** Opening Entries provided block **

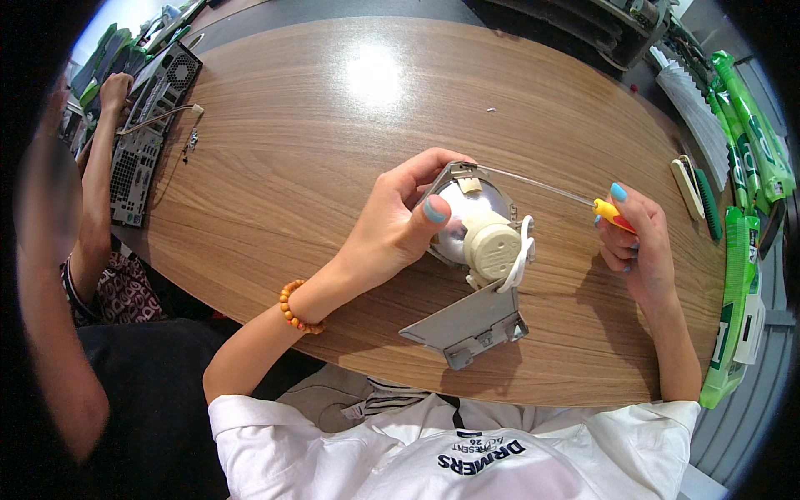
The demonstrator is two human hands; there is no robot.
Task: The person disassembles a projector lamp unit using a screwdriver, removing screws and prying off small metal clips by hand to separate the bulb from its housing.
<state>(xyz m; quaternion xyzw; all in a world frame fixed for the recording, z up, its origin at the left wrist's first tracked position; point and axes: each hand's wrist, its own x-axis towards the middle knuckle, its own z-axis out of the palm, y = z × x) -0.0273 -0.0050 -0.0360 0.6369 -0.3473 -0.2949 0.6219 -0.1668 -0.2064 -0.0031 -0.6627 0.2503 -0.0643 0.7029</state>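
Note:
My left hand [385, 223] is closed around the side of a projector lamp [451, 223] and holds it above the wooden table. The lamp has a silvery reflector, a round cream ceramic base [495, 253] and a short white wire [525, 260]. A grey metal plate [462, 321] with small brackets hangs at its near end. In my right hand [646, 246], fingers wrapped round it, is a screwdriver [615, 218] with a yellow and red handle. Its long thin shaft points left to the frame's upper edge, near my left fingertips. Whether the tip sits on a screw cannot be made out.
An opened computer case [137, 167] stands at the left edge, with a co-worker's hand [115, 92] over it. Small loose parts [192, 143] lie beside it. At right are green packages [754, 125], a cream-coloured tool [687, 188] and a green brush [710, 207]. Dark equipment [612, 33] stands far right.

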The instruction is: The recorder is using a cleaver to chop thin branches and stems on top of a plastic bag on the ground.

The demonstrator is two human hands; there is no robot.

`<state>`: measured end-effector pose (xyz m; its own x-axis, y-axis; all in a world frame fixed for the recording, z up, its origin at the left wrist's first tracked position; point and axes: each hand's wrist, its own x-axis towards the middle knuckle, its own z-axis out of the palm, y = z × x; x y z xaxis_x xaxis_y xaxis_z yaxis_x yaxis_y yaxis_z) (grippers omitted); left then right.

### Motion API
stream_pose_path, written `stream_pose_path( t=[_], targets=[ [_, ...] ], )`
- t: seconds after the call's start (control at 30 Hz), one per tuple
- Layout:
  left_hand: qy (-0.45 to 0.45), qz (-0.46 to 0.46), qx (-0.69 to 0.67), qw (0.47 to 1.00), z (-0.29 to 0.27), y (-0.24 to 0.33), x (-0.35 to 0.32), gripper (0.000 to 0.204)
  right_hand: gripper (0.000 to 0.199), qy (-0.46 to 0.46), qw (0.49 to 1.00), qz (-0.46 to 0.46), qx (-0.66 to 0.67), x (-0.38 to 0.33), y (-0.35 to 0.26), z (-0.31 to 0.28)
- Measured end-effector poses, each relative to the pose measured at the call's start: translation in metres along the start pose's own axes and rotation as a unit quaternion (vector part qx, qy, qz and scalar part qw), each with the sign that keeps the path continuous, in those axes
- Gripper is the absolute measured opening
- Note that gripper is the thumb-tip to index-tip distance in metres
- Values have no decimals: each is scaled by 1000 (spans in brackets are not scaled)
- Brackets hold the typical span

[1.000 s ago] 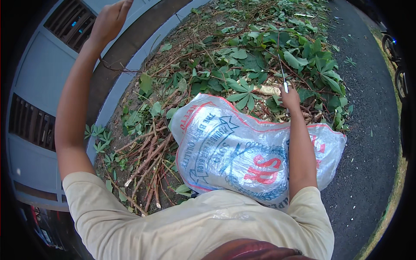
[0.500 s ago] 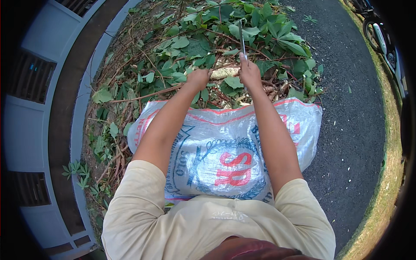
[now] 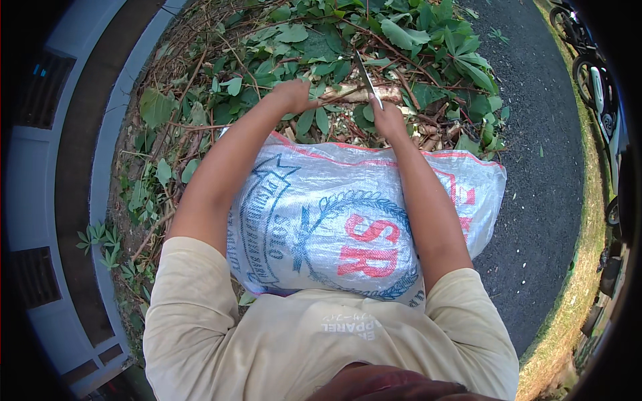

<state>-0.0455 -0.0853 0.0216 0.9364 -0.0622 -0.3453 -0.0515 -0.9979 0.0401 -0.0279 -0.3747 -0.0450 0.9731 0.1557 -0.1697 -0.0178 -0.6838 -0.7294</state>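
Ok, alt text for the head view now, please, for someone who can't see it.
A person's right hand holds a knife by a pale piece of wood, while the left hand grips a thin brown stem. Green leaves lie around; a printed white sack spreads before the tan shirt.

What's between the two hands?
In the head view, between the left hand and right hand lie a thin brown stem, part of a pale log and some green leaves.
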Motion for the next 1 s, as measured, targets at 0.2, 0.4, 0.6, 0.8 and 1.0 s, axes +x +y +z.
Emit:
stream_pose_path(
  t=[0.2, 0.4, 0.6, 0.8, 1.0],
  targets=[
    [-135, 29, -7, 990, 13, -63, -27, 70, 80, 55, 998, 11, 20, 16, 11, -13],
    [-177, 36, -129, 975, 8, -53, -35, 63, 76, 69, 996, -27, -39, 7, 2, -15],
    [-119, 82, -151, 978, 33, -91, -17, 49, 66, 99, 990, -50, 90, -11, -41, -42],
    [-93, 21, -134, 986, 31, -94, 0, 44, 61, 186, 943, -198, 192, -14, -51, -43],
    [-29, 10, -66, 997, 32, -84, -10, 43, 74, -13, 999, 14, 30, 20, 27, 18]
  ],
)
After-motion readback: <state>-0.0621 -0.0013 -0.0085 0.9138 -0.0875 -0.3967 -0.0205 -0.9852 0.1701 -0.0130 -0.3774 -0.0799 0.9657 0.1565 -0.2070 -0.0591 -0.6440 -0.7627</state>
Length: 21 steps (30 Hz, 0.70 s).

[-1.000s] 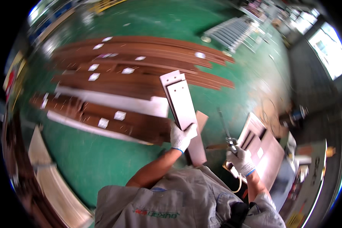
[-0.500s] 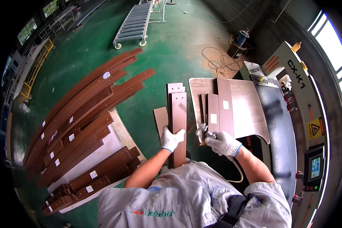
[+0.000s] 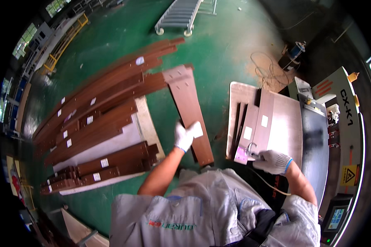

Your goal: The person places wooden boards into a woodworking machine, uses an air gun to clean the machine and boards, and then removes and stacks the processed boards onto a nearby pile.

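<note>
My left hand (image 3: 184, 136), in a white knit glove, grips a small stack of long brown boards (image 3: 188, 101) by its side, thumb on top beside a white label. Small holes show at the boards' far end, which slants to the left. In my gloved right hand (image 3: 275, 161) is a metal air gun (image 3: 254, 152) with a hooked nozzle and a thin pale hose (image 3: 272, 185). Its nozzle is over the near end of a brown board (image 3: 249, 121), by a pink-purple label. That board lies with others on a pale worktop (image 3: 288, 119).
Many dark brown boards (image 3: 99, 123) with white labels lie in stacks on the left. On the right stands a machine (image 3: 343, 99) with a dark bed and a small screen (image 3: 337, 218). A roller conveyor (image 3: 179, 14) and a coiled hose (image 3: 268, 70) are farther off.
The view has turned left. The held boards' far end has swung left, towards the stacks. My right hand still holds the air gun, now by the near end of the worktop boards.
</note>
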### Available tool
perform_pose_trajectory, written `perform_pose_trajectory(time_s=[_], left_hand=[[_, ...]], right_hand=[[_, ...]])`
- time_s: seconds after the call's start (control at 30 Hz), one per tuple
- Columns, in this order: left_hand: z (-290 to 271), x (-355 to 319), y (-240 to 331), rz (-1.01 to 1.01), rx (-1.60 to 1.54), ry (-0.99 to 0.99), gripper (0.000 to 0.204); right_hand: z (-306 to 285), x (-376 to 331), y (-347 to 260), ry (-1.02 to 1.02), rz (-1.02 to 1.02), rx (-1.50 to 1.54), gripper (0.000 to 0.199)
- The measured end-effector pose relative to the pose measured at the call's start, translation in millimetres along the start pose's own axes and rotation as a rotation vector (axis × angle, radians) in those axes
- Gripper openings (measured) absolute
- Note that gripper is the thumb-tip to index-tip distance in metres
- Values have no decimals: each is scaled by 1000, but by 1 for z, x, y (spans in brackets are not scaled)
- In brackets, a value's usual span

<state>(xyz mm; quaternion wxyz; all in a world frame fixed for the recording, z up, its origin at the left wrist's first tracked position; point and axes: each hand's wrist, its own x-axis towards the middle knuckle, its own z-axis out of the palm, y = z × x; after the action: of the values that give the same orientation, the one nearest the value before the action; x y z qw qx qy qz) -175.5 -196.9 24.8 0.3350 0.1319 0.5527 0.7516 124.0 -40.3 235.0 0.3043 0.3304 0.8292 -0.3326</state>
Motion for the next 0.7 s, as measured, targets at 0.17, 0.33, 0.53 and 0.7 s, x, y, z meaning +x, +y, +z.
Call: perform_pose_trajectory(time_s=[0.17, 0.33, 0.53, 0.7], left_hand=[[-51, 40, 1, 127, -153, 130, 37], [-98, 58, 28, 149, -398, 204, 39], [-136, 6, 58, 259, -655, 226, 45], [-126, -36, 65, 169, -975, 197, 40]], right_hand=[[5, -38, 41, -80, 194, -188, 41], [7, -23, 10, -5, 101, -11, 32], [49, 71, -22, 130, -173, 975, 18], [84, 153, -99, -53, -138, 1204, 60]])
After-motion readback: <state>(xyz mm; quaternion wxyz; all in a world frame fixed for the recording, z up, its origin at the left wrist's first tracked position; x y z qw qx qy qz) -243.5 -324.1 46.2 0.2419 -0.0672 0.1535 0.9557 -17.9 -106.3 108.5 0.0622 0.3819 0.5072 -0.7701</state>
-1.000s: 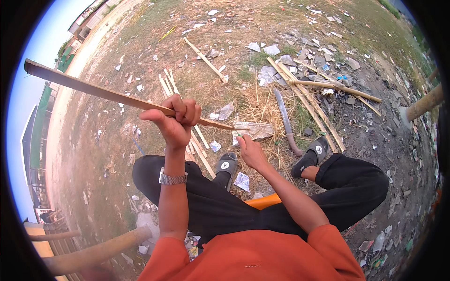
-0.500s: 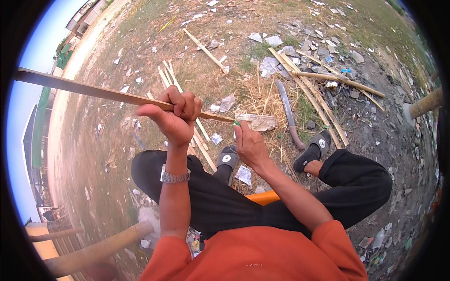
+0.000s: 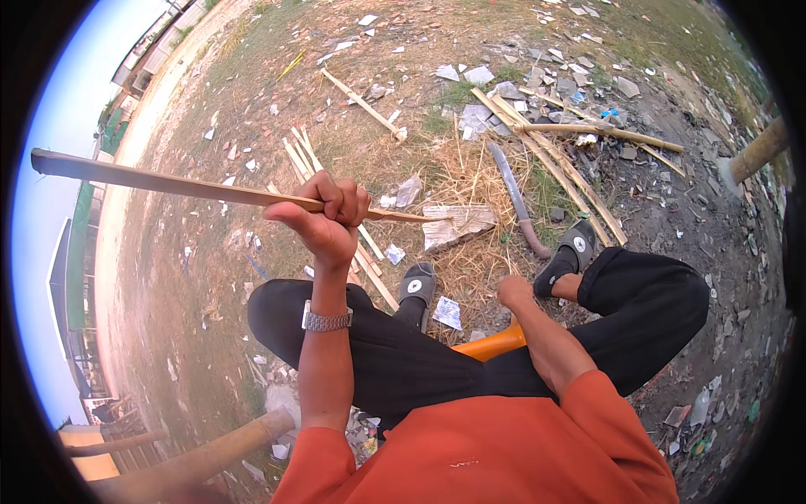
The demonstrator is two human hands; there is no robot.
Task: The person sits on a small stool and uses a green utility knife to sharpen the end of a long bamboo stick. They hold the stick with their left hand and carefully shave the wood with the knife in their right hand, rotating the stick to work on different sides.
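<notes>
Littered ground (image 3: pixel 201 294); left hand (image 3: pixel 330 231) clenches bamboo slat (image 3: pixel 176 182), apparently steadying it over wooden block (image 3: pixel 472 228); right hand (image 3: pixel 515 292): grip undeterminable.

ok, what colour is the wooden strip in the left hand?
The wooden strip is tan-brown, darker at its far left end; head view shows it best.

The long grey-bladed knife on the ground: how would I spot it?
Find the patch of dry yellow straw near the centre. Along its right side lies the long grey-bladed knife. Unlike the straight pale wooden strips beside it, it ends in a brown handle.
</notes>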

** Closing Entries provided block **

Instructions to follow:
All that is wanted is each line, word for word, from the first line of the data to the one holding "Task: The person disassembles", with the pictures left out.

Task output:
The demonstrator is two human hands; there is no robot.
Task: The person disassembles a projector lamp unit using a screwdriver, removing screws and prying off small metal clips by hand to separate the bulb from its housing.

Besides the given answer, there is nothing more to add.